Chen, Yan; Yi, Yu; Dai, Yongfang; Shi, Xiangchao.
Afiliação
  • Chen Y; School of Computer Science, Southwest Petroleum University, Chengdu, Sichuan, China.
  • Yi Y; Research Center for Smart Oil and Gas Field, Southwest Petroleum University, Chengdu, Sichuan, China.
  • Dai Y; School of Computer Science, Southwest Petroleum University, Chengdu, Sichuan, China.
  • Shi X; School of Computer and Software, Chengdu Neusoft University, Chengdu, Sichuan, China.
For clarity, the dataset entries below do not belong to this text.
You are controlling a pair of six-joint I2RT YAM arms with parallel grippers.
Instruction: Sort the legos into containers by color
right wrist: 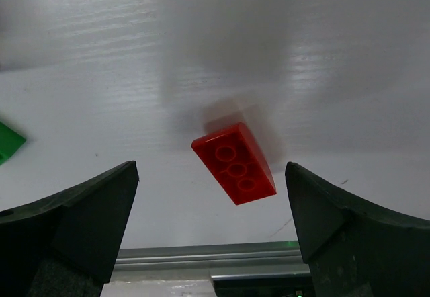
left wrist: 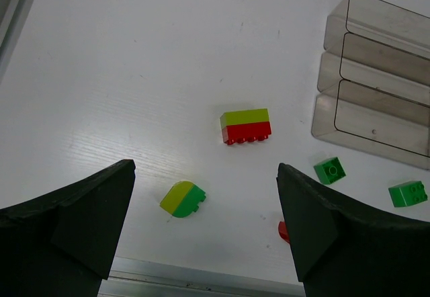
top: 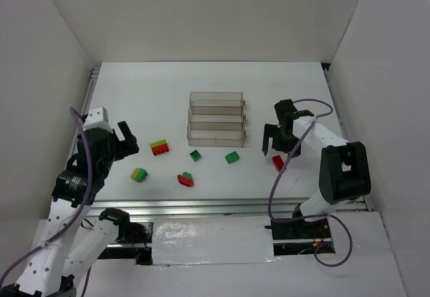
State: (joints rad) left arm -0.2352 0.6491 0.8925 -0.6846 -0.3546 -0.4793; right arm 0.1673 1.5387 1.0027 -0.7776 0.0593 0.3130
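Observation:
Three clear containers [top: 215, 136] stand in a stepped row at the table's middle, seemingly with nothing inside. In front of them lie legos: a yellow-green-on-red stack [top: 159, 147], a rounded yellow-green and green piece [top: 139, 175], a red piece with a green bit [top: 185, 179], two green bricks [top: 195, 154] [top: 232, 156] and a red brick [top: 277, 162]. My left gripper [top: 129, 139] hangs open above the table left of the stack [left wrist: 246, 126], with the rounded piece [left wrist: 182, 199] below its span. My right gripper [right wrist: 211, 167] is open above the red brick [right wrist: 235, 162], not touching it.
The metal rail [top: 222, 206] runs along the table's near edge, just past both grippers. White walls close in the left, right and back sides. A green brick [right wrist: 8, 141] shows at the left edge of the right wrist view.

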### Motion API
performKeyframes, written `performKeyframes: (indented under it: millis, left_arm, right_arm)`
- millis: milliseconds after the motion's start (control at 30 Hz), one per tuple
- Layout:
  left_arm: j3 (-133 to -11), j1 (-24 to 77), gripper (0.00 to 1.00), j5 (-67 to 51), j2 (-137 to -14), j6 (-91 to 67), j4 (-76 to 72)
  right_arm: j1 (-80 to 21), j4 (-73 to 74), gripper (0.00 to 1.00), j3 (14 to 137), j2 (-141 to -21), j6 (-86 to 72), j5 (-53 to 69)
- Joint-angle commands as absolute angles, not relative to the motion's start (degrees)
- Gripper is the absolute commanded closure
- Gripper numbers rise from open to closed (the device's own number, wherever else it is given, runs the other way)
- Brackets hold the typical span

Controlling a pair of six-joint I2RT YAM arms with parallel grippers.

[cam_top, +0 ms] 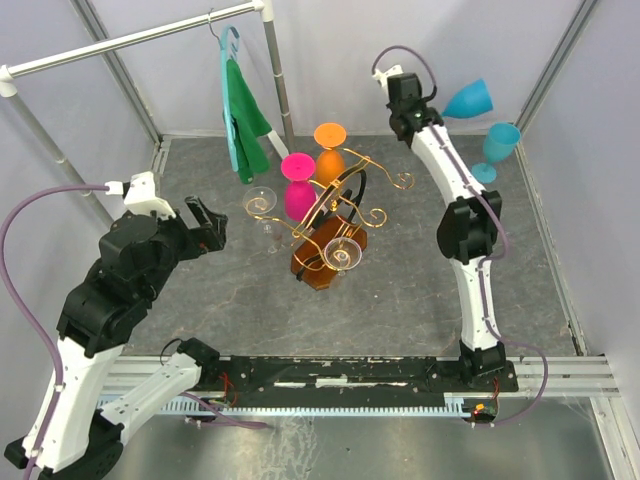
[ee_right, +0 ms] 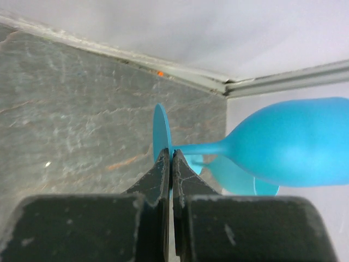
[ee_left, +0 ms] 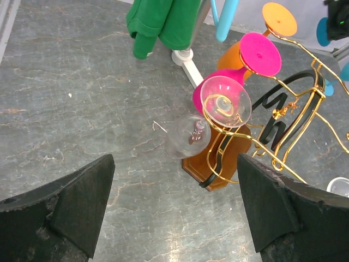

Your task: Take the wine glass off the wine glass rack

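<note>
The gold wire wine glass rack (cam_top: 350, 195) stands mid-table on its amber base (cam_top: 322, 268). A pink glass (cam_top: 297, 190), an orange glass (cam_top: 330, 150) and two clear glasses (cam_top: 263, 205) (cam_top: 343, 252) hang on it. My right gripper (ee_right: 171, 155) is shut on the foot disc of a blue wine glass (ee_right: 283, 142) and holds it on its side in the air at the back right (cam_top: 468, 98), away from the rack. My left gripper (cam_top: 208, 222) is open and empty, left of the rack. In its wrist view the rack (ee_left: 294, 109) and a clear glass (ee_left: 187, 136) lie ahead of the gripper (ee_left: 174, 180).
A second blue glass (cam_top: 500, 145) stands upright at the back right near the wall. A grey clothes rail (cam_top: 130, 40) with a green garment (cam_top: 245, 115) on a light-blue hanger stands at the back left. Walls enclose the table on three sides.
</note>
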State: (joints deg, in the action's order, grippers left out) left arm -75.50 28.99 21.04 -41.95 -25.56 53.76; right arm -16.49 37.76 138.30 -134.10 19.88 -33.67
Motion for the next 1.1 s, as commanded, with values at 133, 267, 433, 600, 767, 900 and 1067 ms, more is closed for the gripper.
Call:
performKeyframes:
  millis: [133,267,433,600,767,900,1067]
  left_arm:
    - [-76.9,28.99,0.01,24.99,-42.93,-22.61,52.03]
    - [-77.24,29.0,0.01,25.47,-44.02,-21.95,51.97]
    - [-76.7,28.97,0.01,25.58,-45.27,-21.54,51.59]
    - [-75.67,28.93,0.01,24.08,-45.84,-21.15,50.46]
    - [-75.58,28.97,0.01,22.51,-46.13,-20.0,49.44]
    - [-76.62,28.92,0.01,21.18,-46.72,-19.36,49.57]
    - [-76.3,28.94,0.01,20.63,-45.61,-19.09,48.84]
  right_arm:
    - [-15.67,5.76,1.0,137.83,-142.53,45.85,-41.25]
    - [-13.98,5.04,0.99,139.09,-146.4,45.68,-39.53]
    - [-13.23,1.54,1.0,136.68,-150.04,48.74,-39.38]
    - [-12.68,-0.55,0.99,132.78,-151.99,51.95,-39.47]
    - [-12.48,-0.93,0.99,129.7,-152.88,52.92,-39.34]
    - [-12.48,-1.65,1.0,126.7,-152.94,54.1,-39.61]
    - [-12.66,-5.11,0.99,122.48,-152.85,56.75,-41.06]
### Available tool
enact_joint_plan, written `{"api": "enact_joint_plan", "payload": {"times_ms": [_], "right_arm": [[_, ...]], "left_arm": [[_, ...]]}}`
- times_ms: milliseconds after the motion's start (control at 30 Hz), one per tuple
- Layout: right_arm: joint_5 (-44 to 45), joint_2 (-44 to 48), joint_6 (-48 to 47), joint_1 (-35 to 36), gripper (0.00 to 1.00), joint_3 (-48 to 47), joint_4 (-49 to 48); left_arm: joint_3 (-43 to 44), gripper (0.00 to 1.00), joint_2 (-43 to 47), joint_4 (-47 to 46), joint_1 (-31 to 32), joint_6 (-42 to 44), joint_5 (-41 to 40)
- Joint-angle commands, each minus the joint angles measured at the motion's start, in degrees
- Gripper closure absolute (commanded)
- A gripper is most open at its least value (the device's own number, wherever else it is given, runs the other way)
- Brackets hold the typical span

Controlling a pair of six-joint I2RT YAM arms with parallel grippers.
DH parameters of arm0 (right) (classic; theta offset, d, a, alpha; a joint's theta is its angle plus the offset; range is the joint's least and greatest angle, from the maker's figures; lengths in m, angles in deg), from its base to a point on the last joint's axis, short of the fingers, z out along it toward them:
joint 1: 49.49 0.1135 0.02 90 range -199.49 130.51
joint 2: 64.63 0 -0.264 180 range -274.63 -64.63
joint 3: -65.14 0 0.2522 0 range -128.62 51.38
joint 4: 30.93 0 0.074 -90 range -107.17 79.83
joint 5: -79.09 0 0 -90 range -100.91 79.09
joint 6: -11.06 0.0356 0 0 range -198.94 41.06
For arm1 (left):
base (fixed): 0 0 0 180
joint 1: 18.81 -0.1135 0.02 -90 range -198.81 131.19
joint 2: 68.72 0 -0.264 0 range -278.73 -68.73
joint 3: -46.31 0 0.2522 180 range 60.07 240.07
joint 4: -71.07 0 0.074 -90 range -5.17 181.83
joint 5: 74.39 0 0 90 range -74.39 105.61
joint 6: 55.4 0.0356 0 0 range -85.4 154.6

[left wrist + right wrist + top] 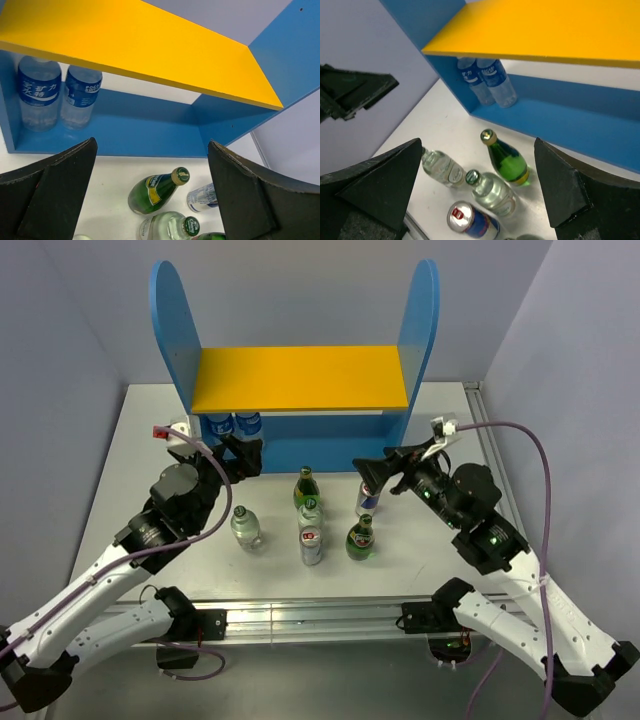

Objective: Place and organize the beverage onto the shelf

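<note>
The shelf [300, 377] has blue side panels and a yellow top board, and stands at the back. Six drinks stand on the table in front of it: a dark green bottle [306, 488], a second one [361, 537], a clear green-capped bottle [245, 527], another [310, 510], a silver-red can [312, 548] and a blue-silver can [369, 498]. My left gripper [241, 456] is open and empty, above the table left of the drinks [152, 145]. My right gripper [378, 472] is open and empty, just above the blue-silver can [479, 145].
Two blue-labelled water bottles [233, 424] stand at the left end of the shelf's lower tier, and show in the left wrist view [55, 92]. The white table [150, 440] ends in a metal rail [320, 615] at the front. Grey walls close in both sides.
</note>
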Motion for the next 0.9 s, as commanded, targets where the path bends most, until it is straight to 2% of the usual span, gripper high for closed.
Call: {"api": "enact_joint_plan", "payload": {"times_ms": [0,100,233,433,700,867], "right_arm": [[6.47,3.90,-2.02,2.82,0.00,2.33,2.20],[10.41,5.66,-0.79,3.44,0.00,4.79,3.52],[12.89,8.38,-0.26,3.71,0.00,9.10,3.61],[15.34,13.22,-0.35,3.79,0.00,14.91,2.38],[18.25,13.67,0.35,3.79,0.00,16.58,2.64],[18.17,13.93,0.53,3.79,0.00,17.81,1.50]], "left_arm": [[-1.74,0.01,0.69,1.13,1.58,3.05,-4.29],[-4.46,0.01,-1.50,-1.33,1.67,3.93,-1.48],[-8.95,0.01,-5.80,-12.47,1.76,5.60,7.56],[-11.59,0.01,-11.51,-22.25,1.67,7.97,15.84],[-9.83,0.01,-19.96,-26.73,1.76,7.80,19.62],[-10.01,0.01,-23.21,-29.11,1.67,7.62,18.84]]}}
J Microsc ; 294(1): 14-25, 2024 Apr.
Article em En | MEDLINE | ID: mdl-38223999
ABSTRACT
The most crucial task of petroleum geology is to explore oil and gas reservoirs in the deep underground. As one of the analysis techniques in petroleum geological research, rock thin section identification method includes particle segmentation, which is one of the key steps. A conventional sandstone thin section image typically contains hundreds of mineral particles with blurred boundaries and complex microstructures inside the particles. Moreover, the complex lithology and low porosity of tight sandstone make traditional image segmentation methods unsuitable for solving the complex thin section segmentation problems. This paper combines petrology and image processing technologies. First, polarised sequence images are aligned, and then the images are transformed to the HSV colour space to extract pores. Second, particles are extracted according to their extinction characteristics. Last, a concavity and corner detection matching method is used to process the extracted particles, thereby completing the segmentation of sandstone thin section images. The experimental results show that our proposed method can more accurately fit the boundaries of mineral particles in sandstone images than existing image segmentation methods. Additionally, when applied in actual production scenarios, our method exhibits excellent performance, greatly improving thin section identification efficiency and significantly assisting experts in identification.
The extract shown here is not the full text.